#### MATERIAL FOR THIS TASK
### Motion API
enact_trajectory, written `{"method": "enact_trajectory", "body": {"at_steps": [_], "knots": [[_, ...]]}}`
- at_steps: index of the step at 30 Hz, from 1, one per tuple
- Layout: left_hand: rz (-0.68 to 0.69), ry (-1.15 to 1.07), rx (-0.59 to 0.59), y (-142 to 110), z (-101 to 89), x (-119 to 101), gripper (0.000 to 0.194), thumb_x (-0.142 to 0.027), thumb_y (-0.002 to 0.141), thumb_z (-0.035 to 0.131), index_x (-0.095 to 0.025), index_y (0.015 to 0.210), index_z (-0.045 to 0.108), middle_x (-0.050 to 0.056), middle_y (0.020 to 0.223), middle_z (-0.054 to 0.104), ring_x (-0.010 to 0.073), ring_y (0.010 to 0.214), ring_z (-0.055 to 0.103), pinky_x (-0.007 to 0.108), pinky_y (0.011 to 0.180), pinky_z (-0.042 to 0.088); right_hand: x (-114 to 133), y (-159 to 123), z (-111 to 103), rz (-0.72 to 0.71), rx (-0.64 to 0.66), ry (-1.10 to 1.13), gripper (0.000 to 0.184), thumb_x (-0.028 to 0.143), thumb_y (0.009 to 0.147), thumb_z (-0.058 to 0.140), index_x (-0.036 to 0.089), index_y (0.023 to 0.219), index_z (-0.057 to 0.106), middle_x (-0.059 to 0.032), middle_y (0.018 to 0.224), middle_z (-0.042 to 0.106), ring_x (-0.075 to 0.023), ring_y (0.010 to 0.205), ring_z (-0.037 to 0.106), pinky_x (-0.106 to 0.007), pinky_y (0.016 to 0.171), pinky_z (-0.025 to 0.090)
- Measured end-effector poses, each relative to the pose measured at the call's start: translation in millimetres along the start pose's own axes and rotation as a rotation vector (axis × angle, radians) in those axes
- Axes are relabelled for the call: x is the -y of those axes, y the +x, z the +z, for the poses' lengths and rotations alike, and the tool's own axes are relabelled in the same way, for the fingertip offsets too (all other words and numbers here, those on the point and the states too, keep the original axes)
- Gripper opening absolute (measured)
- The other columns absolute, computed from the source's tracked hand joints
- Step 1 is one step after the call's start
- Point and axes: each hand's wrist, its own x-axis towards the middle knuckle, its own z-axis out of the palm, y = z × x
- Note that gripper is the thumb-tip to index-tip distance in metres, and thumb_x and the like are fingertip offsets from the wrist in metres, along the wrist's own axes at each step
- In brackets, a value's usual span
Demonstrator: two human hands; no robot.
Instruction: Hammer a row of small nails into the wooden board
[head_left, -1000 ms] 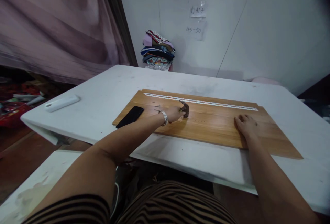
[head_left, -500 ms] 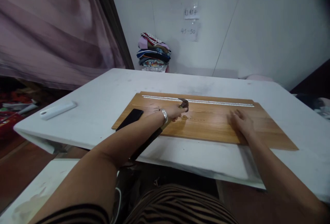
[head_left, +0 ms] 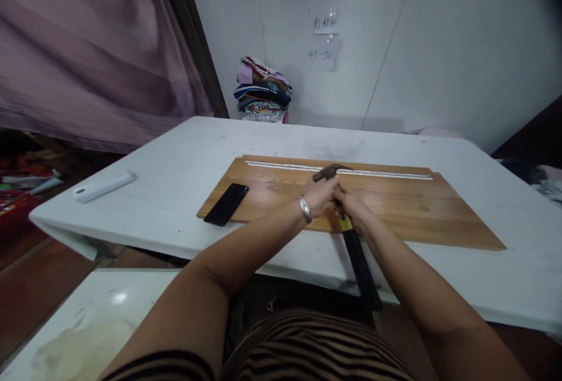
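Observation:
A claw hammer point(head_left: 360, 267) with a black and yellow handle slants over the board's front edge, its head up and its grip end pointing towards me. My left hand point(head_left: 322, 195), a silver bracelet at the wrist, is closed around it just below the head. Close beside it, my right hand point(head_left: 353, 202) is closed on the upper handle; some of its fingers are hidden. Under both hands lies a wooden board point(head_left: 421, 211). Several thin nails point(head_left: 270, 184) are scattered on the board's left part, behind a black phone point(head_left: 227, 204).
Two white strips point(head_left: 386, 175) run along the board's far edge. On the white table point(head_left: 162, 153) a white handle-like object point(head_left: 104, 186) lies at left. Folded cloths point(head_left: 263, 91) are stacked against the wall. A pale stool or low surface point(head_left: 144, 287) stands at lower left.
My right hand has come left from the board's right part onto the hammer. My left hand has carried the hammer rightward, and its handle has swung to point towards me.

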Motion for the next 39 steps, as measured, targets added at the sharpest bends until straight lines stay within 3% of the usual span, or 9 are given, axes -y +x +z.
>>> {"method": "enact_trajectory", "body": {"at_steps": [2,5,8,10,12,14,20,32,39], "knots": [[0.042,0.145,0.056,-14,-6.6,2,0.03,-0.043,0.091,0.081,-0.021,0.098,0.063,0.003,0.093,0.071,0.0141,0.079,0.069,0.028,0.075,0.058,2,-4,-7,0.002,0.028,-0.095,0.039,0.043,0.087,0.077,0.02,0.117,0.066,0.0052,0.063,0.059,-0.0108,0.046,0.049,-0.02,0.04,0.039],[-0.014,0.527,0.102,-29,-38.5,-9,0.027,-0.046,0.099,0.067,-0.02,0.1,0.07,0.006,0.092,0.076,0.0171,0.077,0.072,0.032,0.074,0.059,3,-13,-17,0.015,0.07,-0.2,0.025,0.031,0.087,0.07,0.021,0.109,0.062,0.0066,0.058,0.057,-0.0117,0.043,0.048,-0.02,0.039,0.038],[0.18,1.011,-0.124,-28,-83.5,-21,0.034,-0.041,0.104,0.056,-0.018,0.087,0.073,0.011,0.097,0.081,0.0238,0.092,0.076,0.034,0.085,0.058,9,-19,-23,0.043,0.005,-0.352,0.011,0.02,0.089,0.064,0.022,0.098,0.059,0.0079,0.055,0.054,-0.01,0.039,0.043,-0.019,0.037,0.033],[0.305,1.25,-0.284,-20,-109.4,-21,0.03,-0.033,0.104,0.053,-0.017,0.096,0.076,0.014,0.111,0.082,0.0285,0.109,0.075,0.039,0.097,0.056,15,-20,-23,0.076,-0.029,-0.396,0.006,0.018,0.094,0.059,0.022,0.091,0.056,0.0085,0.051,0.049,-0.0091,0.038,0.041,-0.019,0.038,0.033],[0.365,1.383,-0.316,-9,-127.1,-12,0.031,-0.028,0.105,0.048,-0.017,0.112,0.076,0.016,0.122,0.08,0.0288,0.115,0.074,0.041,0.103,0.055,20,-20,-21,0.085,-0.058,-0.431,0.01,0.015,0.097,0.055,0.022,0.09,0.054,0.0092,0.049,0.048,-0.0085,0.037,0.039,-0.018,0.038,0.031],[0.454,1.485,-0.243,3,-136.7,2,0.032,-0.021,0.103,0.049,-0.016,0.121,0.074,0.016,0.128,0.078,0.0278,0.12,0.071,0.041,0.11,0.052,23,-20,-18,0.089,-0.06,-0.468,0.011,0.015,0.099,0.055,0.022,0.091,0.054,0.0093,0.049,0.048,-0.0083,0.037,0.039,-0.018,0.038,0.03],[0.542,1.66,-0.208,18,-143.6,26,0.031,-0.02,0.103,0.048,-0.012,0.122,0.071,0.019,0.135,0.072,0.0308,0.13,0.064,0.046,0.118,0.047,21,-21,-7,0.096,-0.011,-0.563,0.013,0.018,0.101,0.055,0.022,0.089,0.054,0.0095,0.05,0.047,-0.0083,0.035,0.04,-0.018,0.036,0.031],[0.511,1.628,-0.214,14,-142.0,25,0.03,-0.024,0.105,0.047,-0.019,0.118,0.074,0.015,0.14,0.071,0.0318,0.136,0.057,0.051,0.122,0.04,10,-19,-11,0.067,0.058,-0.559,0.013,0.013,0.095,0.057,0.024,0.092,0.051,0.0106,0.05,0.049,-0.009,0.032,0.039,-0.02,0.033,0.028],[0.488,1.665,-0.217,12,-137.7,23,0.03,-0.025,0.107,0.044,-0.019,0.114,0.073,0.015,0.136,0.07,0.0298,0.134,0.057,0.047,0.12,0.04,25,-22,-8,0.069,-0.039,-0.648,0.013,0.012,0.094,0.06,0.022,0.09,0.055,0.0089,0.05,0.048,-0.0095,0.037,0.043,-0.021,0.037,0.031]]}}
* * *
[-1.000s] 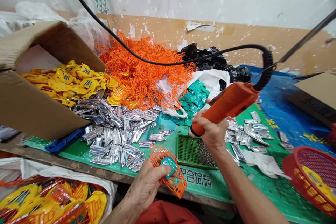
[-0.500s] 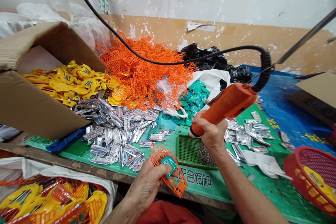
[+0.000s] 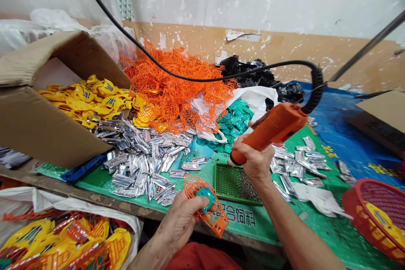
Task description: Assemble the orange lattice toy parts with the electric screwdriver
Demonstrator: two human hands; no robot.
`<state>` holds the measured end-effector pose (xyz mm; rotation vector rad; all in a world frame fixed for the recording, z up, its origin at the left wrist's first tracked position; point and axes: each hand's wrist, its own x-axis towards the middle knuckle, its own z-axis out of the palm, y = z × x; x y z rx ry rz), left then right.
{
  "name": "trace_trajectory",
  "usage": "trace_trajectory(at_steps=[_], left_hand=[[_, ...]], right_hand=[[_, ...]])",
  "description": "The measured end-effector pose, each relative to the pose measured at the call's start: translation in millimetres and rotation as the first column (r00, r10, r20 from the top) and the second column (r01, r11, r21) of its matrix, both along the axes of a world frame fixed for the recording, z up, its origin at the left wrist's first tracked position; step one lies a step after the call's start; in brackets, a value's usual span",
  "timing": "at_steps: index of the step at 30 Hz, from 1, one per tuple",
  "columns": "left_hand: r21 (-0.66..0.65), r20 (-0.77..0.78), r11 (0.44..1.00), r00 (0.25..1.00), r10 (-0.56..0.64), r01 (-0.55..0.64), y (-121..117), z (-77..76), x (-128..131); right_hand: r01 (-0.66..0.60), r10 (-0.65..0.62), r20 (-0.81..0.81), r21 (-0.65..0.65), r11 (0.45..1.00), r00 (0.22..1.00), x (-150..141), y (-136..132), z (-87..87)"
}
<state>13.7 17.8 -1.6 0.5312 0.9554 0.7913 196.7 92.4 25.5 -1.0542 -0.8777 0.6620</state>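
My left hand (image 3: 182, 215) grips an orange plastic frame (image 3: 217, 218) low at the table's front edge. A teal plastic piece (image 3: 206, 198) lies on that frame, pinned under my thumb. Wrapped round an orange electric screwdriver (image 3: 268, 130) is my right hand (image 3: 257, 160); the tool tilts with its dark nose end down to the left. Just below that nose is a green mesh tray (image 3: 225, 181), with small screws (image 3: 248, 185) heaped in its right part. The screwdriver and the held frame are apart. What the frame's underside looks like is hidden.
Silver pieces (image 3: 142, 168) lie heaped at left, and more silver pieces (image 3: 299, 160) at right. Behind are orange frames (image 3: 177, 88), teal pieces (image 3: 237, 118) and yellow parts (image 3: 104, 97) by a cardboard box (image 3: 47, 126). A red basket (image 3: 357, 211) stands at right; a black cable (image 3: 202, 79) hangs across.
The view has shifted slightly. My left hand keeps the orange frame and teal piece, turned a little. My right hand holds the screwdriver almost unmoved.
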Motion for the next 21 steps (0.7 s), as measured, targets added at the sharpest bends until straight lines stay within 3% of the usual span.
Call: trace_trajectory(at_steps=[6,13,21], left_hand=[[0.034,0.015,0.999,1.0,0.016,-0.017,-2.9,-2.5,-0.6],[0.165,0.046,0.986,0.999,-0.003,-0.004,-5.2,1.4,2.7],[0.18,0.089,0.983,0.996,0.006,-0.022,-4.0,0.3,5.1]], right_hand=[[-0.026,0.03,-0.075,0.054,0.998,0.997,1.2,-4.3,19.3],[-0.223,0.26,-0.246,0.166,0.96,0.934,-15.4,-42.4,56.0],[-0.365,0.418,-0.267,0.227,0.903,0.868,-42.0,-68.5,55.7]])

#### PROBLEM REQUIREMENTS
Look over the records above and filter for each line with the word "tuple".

#### EXERCISE RESULT
- at_steps: index of the step at 30 Hz, from 1, one per tuple
  "timing": "at_steps: index of the step at 30 Hz, from 1, one per tuple",

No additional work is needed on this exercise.